The Crown Prosecution Service (CPS) has yet to be convinced that there is no case to answer under RIPA and its report will be delivered later this month.
If the changes to RIPA are imposed and the CPS rules that BT has a case to answer, it could mean that BT officials will be facing a prison sentence because the snooping was obviously intentional. However, BT’s legal representatives will argue that the Act was not in force in its present form when the offence was committed.
Under EC regulations, consent for Internet Service Providers (ISPs) to intercept user communications must be “freely-given, specific and informed” as this was not the case in BT’s use of Phorm, RIPA has been held to be at fault and the Commission requested action which has yet to be taken.
This delay prompted the EC to threaten court proceedings but the issuance of the consultation document may stay the Commission’s hand. If not, the government could be fined millions of Euros for every day that the legal loopholes exist.

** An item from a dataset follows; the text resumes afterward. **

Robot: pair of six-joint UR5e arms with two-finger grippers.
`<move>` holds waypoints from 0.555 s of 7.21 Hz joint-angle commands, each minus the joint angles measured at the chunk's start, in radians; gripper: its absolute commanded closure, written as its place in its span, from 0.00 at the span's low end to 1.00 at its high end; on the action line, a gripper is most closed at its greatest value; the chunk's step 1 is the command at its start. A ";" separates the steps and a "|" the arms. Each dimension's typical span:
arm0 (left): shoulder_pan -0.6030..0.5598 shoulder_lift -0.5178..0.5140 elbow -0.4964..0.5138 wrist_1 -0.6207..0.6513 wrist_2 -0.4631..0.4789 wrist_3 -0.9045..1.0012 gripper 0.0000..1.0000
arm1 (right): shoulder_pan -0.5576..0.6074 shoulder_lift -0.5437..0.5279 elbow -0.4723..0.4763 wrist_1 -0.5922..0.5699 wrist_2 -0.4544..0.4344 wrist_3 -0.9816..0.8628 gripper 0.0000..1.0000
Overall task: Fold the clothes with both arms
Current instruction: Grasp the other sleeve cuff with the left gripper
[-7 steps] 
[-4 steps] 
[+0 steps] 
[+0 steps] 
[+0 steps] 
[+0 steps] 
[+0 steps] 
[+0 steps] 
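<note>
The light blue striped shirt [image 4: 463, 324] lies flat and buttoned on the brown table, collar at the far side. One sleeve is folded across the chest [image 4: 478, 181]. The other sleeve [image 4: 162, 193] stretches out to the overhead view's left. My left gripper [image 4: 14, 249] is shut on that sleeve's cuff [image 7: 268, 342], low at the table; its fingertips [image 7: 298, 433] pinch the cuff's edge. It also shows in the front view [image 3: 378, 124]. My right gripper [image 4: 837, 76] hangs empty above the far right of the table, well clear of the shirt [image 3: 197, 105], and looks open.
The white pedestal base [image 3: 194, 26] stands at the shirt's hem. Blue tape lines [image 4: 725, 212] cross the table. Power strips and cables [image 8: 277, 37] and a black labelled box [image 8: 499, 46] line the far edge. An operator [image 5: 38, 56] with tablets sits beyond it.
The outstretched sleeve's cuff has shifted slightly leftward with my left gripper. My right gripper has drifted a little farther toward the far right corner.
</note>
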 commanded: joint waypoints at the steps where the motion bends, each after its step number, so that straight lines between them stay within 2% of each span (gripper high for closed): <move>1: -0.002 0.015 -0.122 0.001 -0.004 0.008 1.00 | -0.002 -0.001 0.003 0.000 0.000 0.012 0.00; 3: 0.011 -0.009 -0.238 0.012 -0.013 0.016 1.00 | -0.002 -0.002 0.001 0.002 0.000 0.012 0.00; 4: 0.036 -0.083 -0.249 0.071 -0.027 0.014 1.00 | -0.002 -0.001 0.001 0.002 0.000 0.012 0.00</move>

Indiscriminate Activity Records May Be Illegal
It all seems at odds with the current stance of the EC over the retention of phone call and internet activity records by ISPs. Ironically, this has landed the Commission on the wrong side of the European Court of Justice.
On Tuesday the court ruled “invalid” EU requirements to publish every recipient of agricultural subsidies but added that “limitations in relation to the protection of personal data must apply only in so far as is strictly necessary”.
The data retention demanded by the Commission is held to also breach this part of the ruling by Patrick Breyer, co-founder of rights organisation the German Working Group Against Data Retention.
“The EU must also abandon the disproportionate practise of indiscriminate retention of records on any communication, lest the EU Court of Justice rules the EU data retention directive invalid, too. The targeted preservation of suspect data is much less invasive and still contributes effectively to the prosecution of crime, he said.”
According to the Working Group’s Website, Breyer has qualified support from the German Minister of Justice who has undertaken to suggest that individual countries should have the right to opt out of the EC regulations.